Posted on: Oct 12, 2012

Grazing managers often discuss the importance of uniform grazing distribution, which means having livestock graze plants evenly across the pasture.  Lacking good distribution, livestock will often graze some plants heavily, while other plants in the same pasture may be grazed minimally.  Poor distribution and the associated uneven utilization rates affects plant recovery times between grazings, nutrient content of the forage, and even wildlife habitat.  Achieving more uniform utilization rates with good distribution often times makes grazing management easier (depending on your objectives).

On one Montana ranch, achieving uniform utilization rates proved to be quite difficult due to multiple converging soil types in the same pasture.  Different soil types often possess different plant species, and cattle may graze them differently.  The photos below show such an example.




Different utilization rates are readily apparent in these photos.  Where cattle grazed lightly, abundant standing forage is visible.  Conversely, use rates appear higher with little standing forage just feet away.  (In the photo to the left, three soil types appear to converge, and cattle grazed all three differently.)
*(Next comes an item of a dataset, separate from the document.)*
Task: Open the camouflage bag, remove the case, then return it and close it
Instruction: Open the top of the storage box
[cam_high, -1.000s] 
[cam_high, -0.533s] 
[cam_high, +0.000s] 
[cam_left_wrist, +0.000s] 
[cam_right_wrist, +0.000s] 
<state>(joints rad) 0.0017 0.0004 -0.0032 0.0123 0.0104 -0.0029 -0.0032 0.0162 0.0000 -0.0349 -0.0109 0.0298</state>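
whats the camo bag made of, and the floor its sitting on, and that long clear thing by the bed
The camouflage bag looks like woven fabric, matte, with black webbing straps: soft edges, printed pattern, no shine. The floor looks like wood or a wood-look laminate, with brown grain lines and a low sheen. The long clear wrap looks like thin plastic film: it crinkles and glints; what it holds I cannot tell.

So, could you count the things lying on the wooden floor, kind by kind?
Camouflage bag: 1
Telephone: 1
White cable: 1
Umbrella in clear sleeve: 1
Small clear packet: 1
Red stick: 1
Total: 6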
Grazing managers have little means of correcting this situation.  In the photos above, this pasture was grazed for only 7 days, and stock densities reached 2 head per acre.  Use of more intensive fencing and/or herding are options, but the return per effort invested makes such tools undesirable.  Maintaining the health and performance of this pasture thus depends more on ensuring grazing durations are kept short (7 days is as long as cattle should be in this pasture), recovery periods between grazings are lengthy, and timing of grazings should be altered each year so that plants are not grazed at the same time each year.  With such tactics, land health and wildlife habitat may both be maintained.